Products

The HCE project products:

  • The hce-node core network transport cluster infrastructure engine.
  • The Bundle:
    • Distributed Crawler service (DC),
    • Distributed Tasks Manager service (DTM),
    • PHP language API and management tools,
    • Python language API and management tools.
  • Utilities.

All of them are the set of applications that can be used to construct different distributed solutions like: remote processes execution management, data processing (including the text mining with NLP), web sites crawling (including incremental, periodic, with flexible and adaptive scheduling, RSS feeds and custom structured), web sites data scraping (include pre-defined and custom scrapers, xpath templates, sequential and optimized scraping algorithms), web-search engine (complete cycle including the crawling, scraping and distributed search index based on the Sphinx indexing engine), corporate integrated full-text search based on distributed Sphinx engine index and many more another applied solutions with similar business logic…

The hce-node core network transport cluster infrastructure engine application


The node application “hce-node” is a core engine of the HCE project. It implements main network infrastructure support, MOM transport and integrates several applied functional object modules like Sphinx Search Functional Object (SS FO) and Distributed Remote Command Execution Functional Object (DRCE FO). It is main dependency component of all related end-user services and applications provided with the Bundle like Distributed Tasks Manager and Distributed Crawler. It is used for delivery of messages and tasks for target hosts and nodes of cluster infrastructure, remote execution of processes and management automation scripts as synchronous and asynchronous tasks and monitoring if hosts system’s resources as a part of tasks management and load balancing.

It supports client-side, front-end and back-end API based on the ZMQ messaging transport, router sockets, custom message routing and several messages balancing modes.

Distribution provided by separated tarball and package for Debian OS and Centos OS (temporary suspended) forms.

The Bundle


The Bundle archive is a set of end-user applied solutions and API bindings.

Now API implemented for the PHP and the Python languages and includes several layers of networking and functional objects interaction. Set of APIs includes demo applications and tests. More detailed descriptions see in readme.txt file from package archive.

Also the Bundle archive includes end-user services – Distributed Tasks Manager and Distributed Crawler.

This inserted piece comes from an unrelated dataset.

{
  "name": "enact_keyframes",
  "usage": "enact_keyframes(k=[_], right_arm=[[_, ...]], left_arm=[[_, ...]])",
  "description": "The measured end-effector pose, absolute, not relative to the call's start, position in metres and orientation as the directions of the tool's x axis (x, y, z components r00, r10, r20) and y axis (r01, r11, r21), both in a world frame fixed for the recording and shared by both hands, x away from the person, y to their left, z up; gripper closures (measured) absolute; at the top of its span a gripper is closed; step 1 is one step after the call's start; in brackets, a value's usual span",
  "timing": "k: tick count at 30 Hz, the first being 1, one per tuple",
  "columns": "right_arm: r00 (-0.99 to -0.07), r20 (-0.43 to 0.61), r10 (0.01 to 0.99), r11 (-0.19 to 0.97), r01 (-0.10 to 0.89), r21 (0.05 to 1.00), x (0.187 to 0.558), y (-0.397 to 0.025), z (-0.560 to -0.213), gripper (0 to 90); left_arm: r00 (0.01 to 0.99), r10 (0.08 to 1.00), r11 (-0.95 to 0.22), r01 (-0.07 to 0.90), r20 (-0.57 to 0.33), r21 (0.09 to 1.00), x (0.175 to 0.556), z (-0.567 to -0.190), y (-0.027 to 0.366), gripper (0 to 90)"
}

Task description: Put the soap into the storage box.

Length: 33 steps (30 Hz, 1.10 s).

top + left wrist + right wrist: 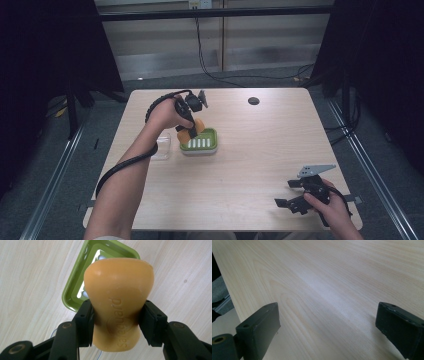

They are implemented on the Python language and can be used as self-sufficient functional units in target projects.

Distributed Tasks Manager


It is a Linux OS multi-thread daemon application that implements business-logic functionality of tasks management that uses the DRCE Cluster Execution Environment to manage tasks as remote processes. It implements general management operations for distributed tasks scheduling, execution, state check, OS resources monitoring and so on. This application can be used for parallel tasks execution with state monitoring on hierarchical network cluster infrastructure with custom nodes connection schema. It is multipurpose application aimed to cover needs of projects with big data computations, distributed data processing, multi-host data processing with OS system resources balancing, limitations and so on. It supports several balancing modes including multicast, random, round-robin and system resource usage algorithms. Also, provides high level state check, statistics and diagnostic automation based on natural hierarchy and relations between nodes. Supports messages routing as a tasks and data balancing method or a tasks management.

Distributed Crawler


It is a Linux OS daemon application that implements business-logic functionality of distributed web crawler and document data processor. It is based on the DTM application main functionality and hce-node DRCE Functional Object functionality and uses web crawling, processing and another related tasks as an isolated session executable modules with common business logic encapsulation. Also, the crawler contains raw contents storage subsystem based on file system (can be customized to support key-value storage or SQL). This application uses several DRCE Clusters to construct network infrastructure, MySQL and sqlite back-end for indexed data (Sites, URLs, contents and configuration properties) as well as a key-value data storage for the processed contents of pages or documents.

Both DTM and DC applications provided with set of functional tests and demo operations automation scripts based on Linux shell.

The Bundle distribution provided as zip archive that needs some environmental support to get functionality be ready. Detailed description of dependencies see on installation section.

Utilities


It is set of different by role and functionality separated console applications that can be united in some chains to get sequential data processing on server-side functionality and can be used as self-sufficient tools.

Utilities designed to get common functional units for typical web projects that need to get huge data from web or another sources, pars, convert and process it. It supports unified input-output interface and json format of messages interaction.

First implementation of utilities application is a highlighter.

Planned implementation:

  • Key-value database manager.
  • Fast multi-thread text preparer (documents parser, data extractor, data and formats converter).